* **ACTIVITY**: From the entries below, list each line with "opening".

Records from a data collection
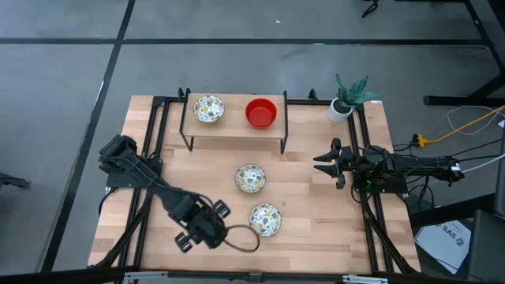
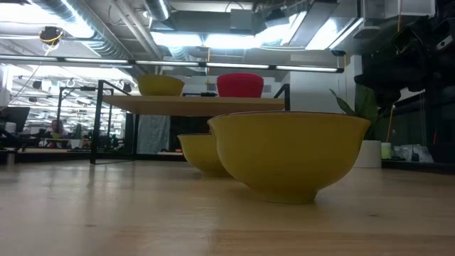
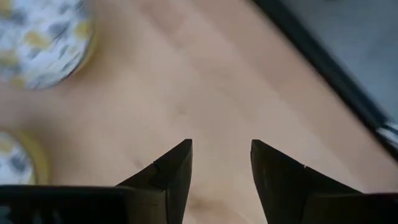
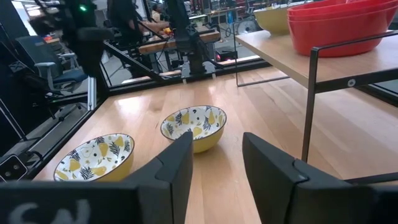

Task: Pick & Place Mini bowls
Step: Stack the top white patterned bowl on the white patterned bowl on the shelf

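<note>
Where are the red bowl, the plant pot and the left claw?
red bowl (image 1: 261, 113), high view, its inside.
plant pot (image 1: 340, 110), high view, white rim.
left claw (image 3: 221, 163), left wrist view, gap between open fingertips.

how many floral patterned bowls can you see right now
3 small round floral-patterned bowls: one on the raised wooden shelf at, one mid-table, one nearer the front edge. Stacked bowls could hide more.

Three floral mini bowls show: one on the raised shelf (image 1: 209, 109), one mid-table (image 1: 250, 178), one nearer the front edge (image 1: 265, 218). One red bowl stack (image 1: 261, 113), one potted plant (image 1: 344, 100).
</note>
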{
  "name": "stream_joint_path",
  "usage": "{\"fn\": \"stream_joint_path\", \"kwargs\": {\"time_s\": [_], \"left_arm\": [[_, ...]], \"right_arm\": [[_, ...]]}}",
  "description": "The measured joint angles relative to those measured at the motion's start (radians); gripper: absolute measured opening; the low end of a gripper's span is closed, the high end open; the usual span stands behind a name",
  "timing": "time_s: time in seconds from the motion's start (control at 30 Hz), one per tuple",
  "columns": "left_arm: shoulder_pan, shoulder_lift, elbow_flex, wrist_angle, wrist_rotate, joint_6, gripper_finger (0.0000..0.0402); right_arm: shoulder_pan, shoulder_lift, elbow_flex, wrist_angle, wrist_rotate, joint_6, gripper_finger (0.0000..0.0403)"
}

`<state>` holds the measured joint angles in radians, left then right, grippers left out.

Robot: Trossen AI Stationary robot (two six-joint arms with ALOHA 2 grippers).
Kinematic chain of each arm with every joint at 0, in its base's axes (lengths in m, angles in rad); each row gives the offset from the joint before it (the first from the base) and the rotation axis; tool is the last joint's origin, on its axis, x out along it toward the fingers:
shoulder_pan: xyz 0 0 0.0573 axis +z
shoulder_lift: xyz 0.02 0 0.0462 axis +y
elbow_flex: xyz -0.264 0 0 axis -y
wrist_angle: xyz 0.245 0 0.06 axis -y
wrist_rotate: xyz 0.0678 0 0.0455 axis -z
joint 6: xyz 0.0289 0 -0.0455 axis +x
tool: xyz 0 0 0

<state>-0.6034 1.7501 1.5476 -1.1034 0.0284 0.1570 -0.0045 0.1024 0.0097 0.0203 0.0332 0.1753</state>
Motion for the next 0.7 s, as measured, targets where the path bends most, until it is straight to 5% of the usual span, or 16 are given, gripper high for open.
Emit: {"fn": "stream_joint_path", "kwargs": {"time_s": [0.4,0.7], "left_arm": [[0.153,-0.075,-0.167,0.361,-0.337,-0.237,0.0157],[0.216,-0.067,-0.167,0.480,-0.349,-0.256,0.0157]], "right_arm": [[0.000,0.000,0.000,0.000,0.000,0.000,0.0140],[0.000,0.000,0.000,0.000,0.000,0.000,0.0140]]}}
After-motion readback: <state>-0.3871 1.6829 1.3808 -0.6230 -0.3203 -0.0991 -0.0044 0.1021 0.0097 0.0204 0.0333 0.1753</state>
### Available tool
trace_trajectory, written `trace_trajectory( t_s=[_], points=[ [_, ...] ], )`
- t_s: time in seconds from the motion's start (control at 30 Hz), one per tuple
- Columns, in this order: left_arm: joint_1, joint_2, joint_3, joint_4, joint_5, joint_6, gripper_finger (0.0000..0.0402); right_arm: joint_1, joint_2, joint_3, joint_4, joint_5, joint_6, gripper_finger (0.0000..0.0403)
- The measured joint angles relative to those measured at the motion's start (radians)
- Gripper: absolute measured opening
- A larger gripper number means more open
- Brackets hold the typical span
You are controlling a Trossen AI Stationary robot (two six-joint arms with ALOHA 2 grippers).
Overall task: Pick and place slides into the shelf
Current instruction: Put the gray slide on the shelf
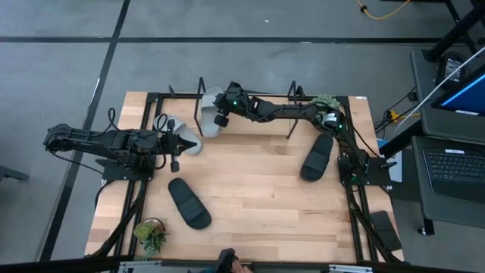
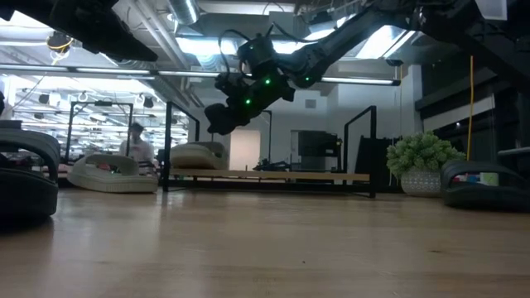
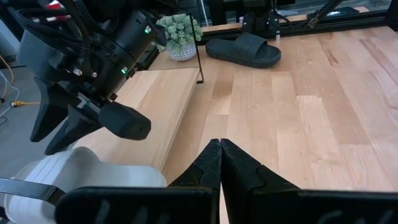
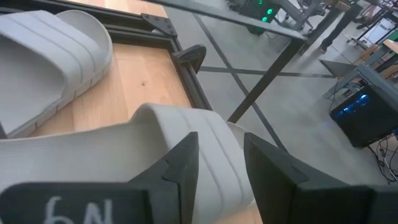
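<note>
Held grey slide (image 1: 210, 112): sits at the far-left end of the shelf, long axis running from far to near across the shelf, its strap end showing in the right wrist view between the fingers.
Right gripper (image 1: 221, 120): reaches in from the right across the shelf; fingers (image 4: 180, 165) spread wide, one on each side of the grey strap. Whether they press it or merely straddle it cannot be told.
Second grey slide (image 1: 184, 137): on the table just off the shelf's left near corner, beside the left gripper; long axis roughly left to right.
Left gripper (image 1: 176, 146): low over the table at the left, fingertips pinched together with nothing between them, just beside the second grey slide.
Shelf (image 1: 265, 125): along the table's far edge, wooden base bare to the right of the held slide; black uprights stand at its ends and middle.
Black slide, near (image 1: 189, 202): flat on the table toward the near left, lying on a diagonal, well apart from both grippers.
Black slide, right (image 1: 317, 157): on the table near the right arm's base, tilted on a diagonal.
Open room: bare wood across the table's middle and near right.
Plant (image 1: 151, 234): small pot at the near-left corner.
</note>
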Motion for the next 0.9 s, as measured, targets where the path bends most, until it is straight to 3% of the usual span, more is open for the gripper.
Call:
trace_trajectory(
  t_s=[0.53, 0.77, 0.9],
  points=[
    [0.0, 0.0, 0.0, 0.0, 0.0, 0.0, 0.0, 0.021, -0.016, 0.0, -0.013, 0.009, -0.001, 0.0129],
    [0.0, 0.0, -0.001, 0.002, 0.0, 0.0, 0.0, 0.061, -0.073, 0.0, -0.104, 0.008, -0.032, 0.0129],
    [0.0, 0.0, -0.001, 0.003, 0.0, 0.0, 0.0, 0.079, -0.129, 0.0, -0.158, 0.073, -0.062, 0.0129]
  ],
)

* **ANSWER BOX**:
  "description": "The measured joint angles relative to those measured at the motion's start (radians); gripper: absolute measured opening; the low end of a gripper's span is closed, the high end open; the usual span stands behind a name",
- Gripper: absolute measured opening

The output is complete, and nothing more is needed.